Pek çok kişi ilk aşk deneyimini ergenlik çağında yaşar. Bu yaşlarda yaşanan flörtlerin çoğu yalnızca kısa bir süre devam etmesine rağmen, genç için çok yoğun ve şiddetli duygularla yaşanır.
Kısa sürmesi ilk aşk deneyiminin değersiz olduğu anlamına gelmez. Bu deneyim gençlerin kendilerini ve duygularını yakından tanımalarına yardımcı olur. Ayrıca, duygusal yakınlığın ne kadar önemli olduğunu ve ileride yakın ilişkiler kurarken nasıl davranmaları gerektiğini öğretir.
İşte yanıt bekleyen büyük iki soru: “Anne ve baba olarak çocuğunuzun ilk ilişkisinde tavrınız ne olmalı?” ve “Eğer flört ettiği kişiden hoşlanmadıysanız ne yaparsınız?”
- Kendi deneyiminizde nasıl hissettiğinizi hatırlamaya çalışın
- İlk aşk deneyiminde çocuğunuzun ilişkisine karşı çıkmak yerine onu destekleyin. Zamanla doğruları ve yanlışları kendisi görecektir.
- Panik olmayın. Eğer çocuğunuzun bir erkek veya kız arkadaşı varsa, bu ilişkinin “hemen evleneceği inancıyla” henüz çok erken olduğunu düşünüp kaygılanmayın. Erken yaşta yaşanan ilişkiler genelde kısa sürer.

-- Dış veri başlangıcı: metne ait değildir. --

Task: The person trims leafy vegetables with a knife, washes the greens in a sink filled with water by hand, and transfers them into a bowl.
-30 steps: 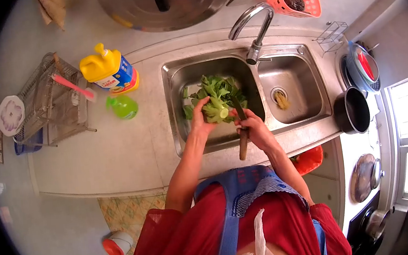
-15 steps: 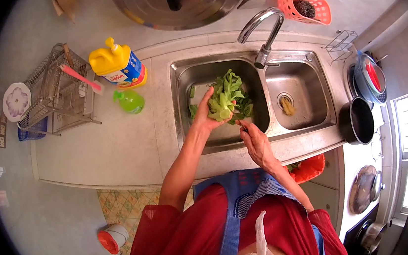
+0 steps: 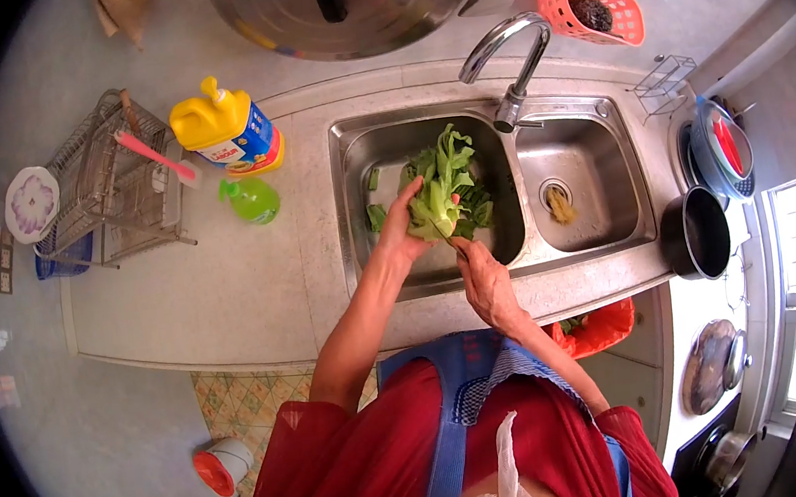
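My left hand is closed around a head of leafy greens above the left sink basin. Its pale green stem end points toward me, with the leaves spreading away. In my right hand is a small knife, its thin blade against the stem end; most of the handle is hidden by the fingers. Loose green leaves lie in the basin beneath the held head, and smaller leaf pieces rest near its left wall.
A chrome faucet rises behind the sink. The right basin has a yellowish clump at its drain. Left on the counter stand a yellow detergent jug, a green bottle and a wire dish rack. A black pot sits at right.
My right hand has shifted slightly left, bringing the knife against the stem end. The greens have turned a little in my left hand, their leaves now more upright.
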Tool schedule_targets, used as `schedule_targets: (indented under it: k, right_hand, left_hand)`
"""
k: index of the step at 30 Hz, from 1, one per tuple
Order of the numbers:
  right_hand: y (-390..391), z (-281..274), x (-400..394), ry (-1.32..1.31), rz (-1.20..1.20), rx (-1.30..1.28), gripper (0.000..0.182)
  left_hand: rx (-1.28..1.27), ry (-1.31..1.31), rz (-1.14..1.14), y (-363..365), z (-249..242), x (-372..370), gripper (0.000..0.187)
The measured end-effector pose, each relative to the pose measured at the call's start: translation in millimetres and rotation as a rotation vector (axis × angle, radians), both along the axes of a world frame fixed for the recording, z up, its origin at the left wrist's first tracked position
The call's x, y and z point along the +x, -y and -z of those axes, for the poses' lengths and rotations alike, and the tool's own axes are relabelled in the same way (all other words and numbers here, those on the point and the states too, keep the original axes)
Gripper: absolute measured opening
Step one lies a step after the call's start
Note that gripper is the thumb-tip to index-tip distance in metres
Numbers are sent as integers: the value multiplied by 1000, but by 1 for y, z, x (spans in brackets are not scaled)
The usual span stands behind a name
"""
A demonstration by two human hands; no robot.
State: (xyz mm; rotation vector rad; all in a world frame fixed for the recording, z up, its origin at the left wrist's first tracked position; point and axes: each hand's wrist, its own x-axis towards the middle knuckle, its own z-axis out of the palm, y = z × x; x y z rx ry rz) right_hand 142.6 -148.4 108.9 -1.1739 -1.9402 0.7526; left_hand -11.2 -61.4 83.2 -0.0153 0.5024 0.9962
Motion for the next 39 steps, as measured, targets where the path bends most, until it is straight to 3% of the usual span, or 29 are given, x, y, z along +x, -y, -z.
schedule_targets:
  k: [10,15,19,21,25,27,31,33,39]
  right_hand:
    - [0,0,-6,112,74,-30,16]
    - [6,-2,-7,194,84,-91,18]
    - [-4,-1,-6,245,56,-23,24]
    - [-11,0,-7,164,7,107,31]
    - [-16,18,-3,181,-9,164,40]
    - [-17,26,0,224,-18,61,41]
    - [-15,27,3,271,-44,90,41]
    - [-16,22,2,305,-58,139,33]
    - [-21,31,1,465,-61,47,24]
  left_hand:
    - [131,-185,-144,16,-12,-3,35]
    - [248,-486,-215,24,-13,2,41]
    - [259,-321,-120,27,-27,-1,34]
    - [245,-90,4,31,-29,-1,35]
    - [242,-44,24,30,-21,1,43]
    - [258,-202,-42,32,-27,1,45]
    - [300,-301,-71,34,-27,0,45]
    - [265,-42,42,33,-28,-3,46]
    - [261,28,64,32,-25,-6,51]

- Çocuğunuzun duygularının hangi evrede olduğunu anlamaya çalışın. Yani aşkın üç evresi vardır. Arzulama, aşık olma ve uzun süreli bir duygusal yakınlık. Bu evlerden hangisinde olduğunu anlarsanız, çocuğunuza daha rahat yardımcı olabilirsiniz.
- Rasyonel davranmasını beklemeyin.
- Çocuğunuz ilk kez aşık olduğunda onu vazgeçirmeye çalışarak hevesini kırmayın: İlk aşk deneyimi önemli bir hayat dersi.
- Cinsellik hakkında onunla konuşun. Çocuğunuzun cinsellikle ilgili kulaktan dolma, yanlış bilgiler edinmesine izin vermeyin.
- Çocuğunuza güvenmeyi öğrenin. Çocuğunuzun yaşı küçük olduğu için yaşadığı ilişkiden zarar görebileceğini düşünerek endişelenmeyin.
İşler ters gidiyorsa ona destek olun. Çocuğunuzun kız veya erkek arkadaşından daha önce hoşlanmamış olsanız da, çocuğunuzun ilişkisi sona erdiğinde ona, “Ben sana söylemiştim” demeyin.